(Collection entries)
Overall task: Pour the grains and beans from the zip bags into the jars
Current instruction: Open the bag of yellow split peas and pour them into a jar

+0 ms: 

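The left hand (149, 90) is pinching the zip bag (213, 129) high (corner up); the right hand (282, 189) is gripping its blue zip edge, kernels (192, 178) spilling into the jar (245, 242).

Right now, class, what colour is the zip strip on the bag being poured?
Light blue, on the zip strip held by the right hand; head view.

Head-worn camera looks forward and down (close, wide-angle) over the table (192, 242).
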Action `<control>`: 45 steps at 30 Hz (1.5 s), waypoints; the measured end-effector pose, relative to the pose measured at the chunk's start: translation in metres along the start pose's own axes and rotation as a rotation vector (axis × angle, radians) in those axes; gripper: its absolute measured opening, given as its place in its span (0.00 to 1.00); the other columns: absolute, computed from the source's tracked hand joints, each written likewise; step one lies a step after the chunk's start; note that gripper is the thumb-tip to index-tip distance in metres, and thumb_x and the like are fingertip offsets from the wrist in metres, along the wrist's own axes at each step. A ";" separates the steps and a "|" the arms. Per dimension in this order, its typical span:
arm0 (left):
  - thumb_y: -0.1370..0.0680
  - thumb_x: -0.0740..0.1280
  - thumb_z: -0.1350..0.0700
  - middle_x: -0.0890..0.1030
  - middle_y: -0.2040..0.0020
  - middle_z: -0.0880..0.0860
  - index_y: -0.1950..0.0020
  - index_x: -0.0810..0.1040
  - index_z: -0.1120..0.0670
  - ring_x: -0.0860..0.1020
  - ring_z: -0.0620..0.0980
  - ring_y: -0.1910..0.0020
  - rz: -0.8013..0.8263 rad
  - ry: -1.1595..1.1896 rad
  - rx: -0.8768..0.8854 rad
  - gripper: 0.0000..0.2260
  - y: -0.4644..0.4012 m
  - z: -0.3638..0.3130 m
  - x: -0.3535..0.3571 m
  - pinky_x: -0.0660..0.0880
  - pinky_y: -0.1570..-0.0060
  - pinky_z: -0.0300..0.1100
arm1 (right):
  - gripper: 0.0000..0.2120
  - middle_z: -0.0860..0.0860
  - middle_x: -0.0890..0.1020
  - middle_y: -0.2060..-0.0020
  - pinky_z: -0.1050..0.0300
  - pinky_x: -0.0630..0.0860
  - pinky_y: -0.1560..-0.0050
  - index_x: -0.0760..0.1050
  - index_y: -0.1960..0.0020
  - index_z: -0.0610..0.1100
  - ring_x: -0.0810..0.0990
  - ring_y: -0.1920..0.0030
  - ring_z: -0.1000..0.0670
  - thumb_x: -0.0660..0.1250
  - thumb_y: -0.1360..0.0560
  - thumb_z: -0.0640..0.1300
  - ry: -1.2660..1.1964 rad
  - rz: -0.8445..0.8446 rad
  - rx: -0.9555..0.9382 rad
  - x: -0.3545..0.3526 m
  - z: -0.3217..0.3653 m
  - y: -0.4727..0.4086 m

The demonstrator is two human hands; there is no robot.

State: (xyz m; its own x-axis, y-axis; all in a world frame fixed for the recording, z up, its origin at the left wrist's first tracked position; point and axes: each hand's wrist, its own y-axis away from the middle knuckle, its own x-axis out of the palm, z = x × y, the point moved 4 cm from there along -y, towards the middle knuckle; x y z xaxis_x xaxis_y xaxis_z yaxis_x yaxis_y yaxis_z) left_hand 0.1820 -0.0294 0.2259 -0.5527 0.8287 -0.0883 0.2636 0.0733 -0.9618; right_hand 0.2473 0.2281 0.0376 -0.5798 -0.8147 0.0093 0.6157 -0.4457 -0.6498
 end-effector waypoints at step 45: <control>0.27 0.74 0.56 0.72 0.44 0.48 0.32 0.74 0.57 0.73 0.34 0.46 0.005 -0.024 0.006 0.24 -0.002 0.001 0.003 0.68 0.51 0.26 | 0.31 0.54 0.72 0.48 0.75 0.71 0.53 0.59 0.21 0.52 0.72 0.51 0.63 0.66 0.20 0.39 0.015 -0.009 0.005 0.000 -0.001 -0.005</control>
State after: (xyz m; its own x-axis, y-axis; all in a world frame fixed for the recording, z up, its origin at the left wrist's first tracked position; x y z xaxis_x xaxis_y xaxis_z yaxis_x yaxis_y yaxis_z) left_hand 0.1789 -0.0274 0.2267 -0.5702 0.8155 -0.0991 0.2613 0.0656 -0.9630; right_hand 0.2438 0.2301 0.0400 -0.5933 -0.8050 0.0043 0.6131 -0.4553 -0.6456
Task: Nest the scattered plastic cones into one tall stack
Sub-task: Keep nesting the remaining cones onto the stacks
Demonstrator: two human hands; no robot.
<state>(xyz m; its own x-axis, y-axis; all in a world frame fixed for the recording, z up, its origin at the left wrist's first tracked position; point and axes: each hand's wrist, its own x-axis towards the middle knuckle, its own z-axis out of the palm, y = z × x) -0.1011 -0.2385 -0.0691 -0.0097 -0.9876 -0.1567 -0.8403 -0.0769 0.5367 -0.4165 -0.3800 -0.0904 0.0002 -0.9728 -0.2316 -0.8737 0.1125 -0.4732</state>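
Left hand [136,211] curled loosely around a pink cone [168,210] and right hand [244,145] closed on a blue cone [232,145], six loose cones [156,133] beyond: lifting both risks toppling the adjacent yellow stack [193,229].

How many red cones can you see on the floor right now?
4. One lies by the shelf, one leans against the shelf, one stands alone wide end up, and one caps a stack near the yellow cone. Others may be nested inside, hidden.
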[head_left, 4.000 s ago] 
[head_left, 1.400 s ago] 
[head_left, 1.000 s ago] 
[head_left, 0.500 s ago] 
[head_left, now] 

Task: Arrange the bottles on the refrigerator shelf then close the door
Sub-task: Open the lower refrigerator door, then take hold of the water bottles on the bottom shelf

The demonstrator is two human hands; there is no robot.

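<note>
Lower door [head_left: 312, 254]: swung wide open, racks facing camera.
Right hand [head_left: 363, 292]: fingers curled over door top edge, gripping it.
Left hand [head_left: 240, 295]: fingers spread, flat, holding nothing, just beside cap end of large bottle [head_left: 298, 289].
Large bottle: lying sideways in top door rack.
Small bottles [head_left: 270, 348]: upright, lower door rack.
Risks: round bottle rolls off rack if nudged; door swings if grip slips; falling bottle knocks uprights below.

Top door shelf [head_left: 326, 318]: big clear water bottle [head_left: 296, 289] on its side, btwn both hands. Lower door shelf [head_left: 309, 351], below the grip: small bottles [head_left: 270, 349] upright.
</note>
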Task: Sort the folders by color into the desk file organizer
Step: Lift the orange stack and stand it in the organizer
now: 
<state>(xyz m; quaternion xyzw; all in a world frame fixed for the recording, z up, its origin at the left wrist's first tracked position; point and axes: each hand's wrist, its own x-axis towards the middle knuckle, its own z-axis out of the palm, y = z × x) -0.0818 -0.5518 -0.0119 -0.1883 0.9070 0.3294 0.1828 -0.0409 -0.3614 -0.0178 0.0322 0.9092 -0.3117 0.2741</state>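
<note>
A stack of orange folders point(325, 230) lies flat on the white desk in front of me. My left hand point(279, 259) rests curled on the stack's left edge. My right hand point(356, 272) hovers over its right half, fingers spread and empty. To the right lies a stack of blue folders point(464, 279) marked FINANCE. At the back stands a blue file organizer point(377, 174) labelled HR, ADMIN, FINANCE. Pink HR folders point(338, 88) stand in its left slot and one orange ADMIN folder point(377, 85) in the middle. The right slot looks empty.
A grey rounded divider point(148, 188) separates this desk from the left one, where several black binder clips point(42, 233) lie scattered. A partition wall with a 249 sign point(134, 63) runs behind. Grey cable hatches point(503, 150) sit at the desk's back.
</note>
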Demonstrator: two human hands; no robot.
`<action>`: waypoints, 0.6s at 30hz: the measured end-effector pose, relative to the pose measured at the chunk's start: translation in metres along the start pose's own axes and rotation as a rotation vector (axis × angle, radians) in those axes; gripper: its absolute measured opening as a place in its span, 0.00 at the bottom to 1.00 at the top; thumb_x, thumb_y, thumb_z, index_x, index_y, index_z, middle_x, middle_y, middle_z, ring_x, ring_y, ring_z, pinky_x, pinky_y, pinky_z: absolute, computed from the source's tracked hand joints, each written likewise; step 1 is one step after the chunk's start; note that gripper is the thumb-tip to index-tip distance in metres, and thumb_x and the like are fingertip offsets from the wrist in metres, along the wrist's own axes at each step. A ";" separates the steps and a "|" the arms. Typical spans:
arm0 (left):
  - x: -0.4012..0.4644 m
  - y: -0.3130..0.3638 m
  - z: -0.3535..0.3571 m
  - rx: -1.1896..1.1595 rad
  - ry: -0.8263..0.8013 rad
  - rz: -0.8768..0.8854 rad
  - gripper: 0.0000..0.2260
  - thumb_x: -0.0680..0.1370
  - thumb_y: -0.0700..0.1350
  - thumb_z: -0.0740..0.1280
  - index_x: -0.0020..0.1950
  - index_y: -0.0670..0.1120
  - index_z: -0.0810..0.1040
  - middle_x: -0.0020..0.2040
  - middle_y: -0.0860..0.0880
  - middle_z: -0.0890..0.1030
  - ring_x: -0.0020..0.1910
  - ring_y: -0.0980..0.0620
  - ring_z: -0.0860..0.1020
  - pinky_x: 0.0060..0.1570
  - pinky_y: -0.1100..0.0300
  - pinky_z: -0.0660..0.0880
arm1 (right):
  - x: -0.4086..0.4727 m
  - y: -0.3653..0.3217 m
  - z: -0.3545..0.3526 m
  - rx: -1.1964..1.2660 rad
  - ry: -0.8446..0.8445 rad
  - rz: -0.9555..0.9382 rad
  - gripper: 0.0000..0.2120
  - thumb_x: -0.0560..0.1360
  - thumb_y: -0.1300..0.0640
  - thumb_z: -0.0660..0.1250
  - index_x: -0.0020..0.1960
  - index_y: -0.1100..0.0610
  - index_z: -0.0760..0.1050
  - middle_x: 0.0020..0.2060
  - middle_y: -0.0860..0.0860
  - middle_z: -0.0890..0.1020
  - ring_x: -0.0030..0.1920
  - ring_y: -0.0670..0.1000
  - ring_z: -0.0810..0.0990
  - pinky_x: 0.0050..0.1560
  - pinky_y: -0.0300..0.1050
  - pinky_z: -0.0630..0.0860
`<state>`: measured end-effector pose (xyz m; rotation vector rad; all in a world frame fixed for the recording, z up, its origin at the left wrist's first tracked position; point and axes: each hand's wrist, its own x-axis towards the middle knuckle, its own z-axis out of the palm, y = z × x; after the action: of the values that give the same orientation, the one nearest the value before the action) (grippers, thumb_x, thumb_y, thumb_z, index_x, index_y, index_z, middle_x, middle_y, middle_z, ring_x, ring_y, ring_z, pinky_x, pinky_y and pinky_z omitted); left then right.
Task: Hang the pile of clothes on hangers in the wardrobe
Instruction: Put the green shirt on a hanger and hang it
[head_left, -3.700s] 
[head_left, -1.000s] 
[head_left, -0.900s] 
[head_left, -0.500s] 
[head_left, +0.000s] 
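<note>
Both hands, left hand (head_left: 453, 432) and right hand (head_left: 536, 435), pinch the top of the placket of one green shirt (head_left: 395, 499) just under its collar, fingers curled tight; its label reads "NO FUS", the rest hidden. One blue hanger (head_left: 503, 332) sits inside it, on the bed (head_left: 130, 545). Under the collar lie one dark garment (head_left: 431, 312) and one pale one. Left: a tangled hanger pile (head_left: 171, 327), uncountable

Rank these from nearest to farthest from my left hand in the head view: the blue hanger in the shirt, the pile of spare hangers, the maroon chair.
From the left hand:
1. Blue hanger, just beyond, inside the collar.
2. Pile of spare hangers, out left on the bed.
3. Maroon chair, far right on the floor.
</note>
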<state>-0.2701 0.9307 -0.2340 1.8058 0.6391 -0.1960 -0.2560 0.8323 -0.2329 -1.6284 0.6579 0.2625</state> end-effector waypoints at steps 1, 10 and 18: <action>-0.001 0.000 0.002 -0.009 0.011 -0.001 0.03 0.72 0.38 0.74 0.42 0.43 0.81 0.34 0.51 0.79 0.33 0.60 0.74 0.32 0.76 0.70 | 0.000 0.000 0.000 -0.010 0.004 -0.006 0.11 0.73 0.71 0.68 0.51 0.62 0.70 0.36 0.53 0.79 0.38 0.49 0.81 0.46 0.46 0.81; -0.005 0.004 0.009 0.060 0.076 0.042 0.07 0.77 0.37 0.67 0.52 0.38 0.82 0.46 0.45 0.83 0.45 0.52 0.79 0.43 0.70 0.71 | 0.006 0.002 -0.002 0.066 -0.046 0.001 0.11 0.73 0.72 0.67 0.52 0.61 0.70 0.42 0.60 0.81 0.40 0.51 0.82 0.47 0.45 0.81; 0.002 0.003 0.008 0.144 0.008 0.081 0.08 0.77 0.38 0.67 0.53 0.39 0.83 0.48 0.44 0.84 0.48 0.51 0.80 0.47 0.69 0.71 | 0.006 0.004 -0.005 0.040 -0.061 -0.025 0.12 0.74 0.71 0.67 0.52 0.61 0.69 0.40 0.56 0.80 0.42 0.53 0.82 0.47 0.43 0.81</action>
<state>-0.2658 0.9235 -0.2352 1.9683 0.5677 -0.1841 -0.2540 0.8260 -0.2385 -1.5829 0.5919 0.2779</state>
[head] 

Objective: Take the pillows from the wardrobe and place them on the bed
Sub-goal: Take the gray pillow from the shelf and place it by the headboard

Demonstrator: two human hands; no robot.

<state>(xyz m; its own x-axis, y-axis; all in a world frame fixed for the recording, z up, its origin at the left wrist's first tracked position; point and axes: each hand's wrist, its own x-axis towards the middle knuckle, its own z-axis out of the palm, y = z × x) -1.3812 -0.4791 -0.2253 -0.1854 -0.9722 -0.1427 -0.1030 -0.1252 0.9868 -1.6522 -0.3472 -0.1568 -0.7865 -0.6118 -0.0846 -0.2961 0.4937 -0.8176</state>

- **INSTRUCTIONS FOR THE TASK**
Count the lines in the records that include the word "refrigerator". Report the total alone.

- **RESPONSE TO THE TASK**
2